The thing about Paris’s bistros in their heyday of the late 19th century is how cheap and accessible they were, places where working guys and their wives (or mistresses) could spend an evening eating huge plates of cheap food and drinking ordinary wines. They were the ultimate neighborhood restaurants—nobody had to dress up, or worry about spilling on the tablecloth.
STEAKS ON FIRE
Night three, we eat in the 5th arrondissement at a self-consciously modern bistro, Terroir Parisien. The cooking’s fantastic: We eat museau (head cheese terrine with vinaigrette), oeufs en gelée, and skate with capers and beurre noisette, washed down with a beautifully structured Chardonnay from the Touraine. But the vibe is all wrong: The dining room wraps around a central bar like in an American bistro, with a hard-surface décor worthy of some upscale airport café.
I begin to think I will never have my Julia moment, not this trip. But then, on our second-to-last night, pretty much giving up, we wander into a random place on Rue Oberkampf, near the apartment we’re renting for the week. It’s a ridiculous corner place—À la Folie—all ’90s flash: pink neon sign, high-backed upholstered chairs that look like castoffs from a JW Marriott. It’s, like, 10:30 or something, and nobody’s eating here except a kid obliterating a plate of steak frites while texting, but it’s a warm night, so couples fill the half-dozen sidewalk tables.

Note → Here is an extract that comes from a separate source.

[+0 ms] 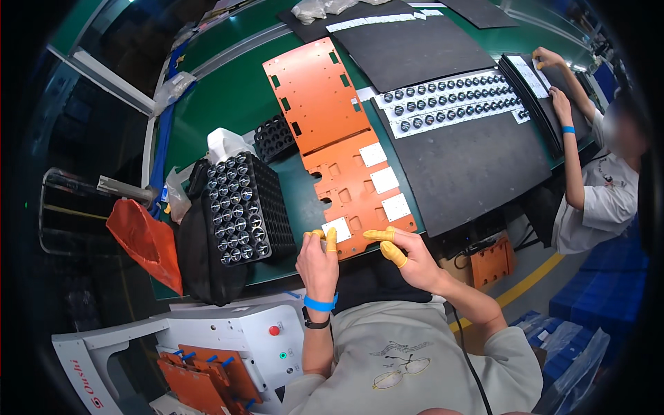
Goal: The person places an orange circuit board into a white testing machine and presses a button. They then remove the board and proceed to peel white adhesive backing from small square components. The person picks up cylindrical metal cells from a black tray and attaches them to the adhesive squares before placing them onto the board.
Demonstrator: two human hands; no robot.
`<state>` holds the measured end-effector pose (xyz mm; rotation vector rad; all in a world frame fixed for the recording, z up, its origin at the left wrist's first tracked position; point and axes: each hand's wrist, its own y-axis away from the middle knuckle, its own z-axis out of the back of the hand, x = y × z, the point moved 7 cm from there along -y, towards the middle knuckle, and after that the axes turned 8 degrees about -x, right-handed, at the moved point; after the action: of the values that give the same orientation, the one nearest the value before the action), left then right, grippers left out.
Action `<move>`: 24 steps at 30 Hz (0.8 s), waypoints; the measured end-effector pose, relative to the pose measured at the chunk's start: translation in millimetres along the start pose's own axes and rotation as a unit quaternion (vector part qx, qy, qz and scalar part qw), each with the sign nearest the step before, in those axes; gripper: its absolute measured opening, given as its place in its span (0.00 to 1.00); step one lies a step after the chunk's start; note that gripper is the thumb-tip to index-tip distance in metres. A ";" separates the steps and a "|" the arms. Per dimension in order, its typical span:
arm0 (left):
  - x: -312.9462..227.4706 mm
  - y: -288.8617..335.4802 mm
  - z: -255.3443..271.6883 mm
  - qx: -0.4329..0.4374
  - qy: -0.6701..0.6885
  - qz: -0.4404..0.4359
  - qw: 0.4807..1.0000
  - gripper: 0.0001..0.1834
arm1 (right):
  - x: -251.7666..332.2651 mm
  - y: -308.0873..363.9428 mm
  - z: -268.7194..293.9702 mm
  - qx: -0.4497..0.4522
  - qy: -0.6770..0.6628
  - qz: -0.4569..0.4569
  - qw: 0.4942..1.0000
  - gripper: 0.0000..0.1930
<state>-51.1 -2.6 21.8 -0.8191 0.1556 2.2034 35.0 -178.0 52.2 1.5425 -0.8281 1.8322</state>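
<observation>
An orange plate (356,197) with holes and notches lies flat on the green bench in front of me. Three white square boards (385,180) sit along its right side. One more white square board (339,226) is at its near left corner, where my left hand (318,266) has its yellow-capped thumb and fingers closed at the lower edge. My right hand (415,261), also with yellow finger caps, hovers by the plate's near edge. Its index finger stretches left, the thumb stands apart, and nothing shows between them.
A black rack of round cells (238,207) stands left, before a white container (227,144). Another orange plate (318,93) adjoins the far end. Black mats (477,166) carry rows of round black parts (449,104). At right, a co-worker's hands (553,79) handle a white strip.
</observation>
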 end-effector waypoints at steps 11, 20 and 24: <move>9.3 -0.1 -11.7 0.024 0.018 0.001 1.000 0.11 | 19.4 -11.1 -45.3 0.063 0.014 0.104 0.993 0.14; 45.3 32.5 12.1 0.036 0.305 0.148 0.940 0.06 | 76.1 -95.5 -99.1 0.020 0.156 0.257 0.954 0.17; 54.2 60.6 2.6 0.151 0.585 0.229 0.763 0.17 | 84.2 -122.0 -123.6 -0.034 0.206 0.317 0.925 0.15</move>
<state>-122.0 -10.3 -17.3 -1.9983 1.3965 1.6190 41.1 -1.1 129.3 0.8252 -1.2530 2.4307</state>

We’ve given up finding awesome food; we’re just hungry. The guy behind the bar—who’s also waiter and cook—is balding and stocky, like a guy you’d see shopping at an auto parts store in the States. My husband and Michelle order duck confit and vodka over ice; I get hachis parmentier (the French version of shepherd’s pie) and a beer big enough to make a man twice my size feel hammered. The food is what you’d think: filling and unremarkable. Nothing anybody would ever seek out, but not terrible.
The bartender/waiter/cook runs through the kitchen’s swinging half-door; we see him slice a couple of steaks from a slab, toss them onto the grill, then run back out to the sidewalk, where a guy with a potbelly and a tight T-shirt pours Champagne for a woman in a perilously short skirt. The steaks flare on the grill; “Water Runs Dry” blasts through the speakers; potbelly dude flirts.
So maybe this isn’t quite Amélie, or Julia having an epiphany. Still, this must be exactly the sort of place those classic bistros were like. You could get drunk on cheap Champagne here and nobody would care, buy a steak for your mistress, run your hand up her thigh under the table—nobody would give a shit. Swap out T-shirts and cheap minidresses for suits and cloche hats, update the décor to some 21st-century version of midrange posh, and damn if we weren’t watching a Brassaï photo flickering to life under pink neon.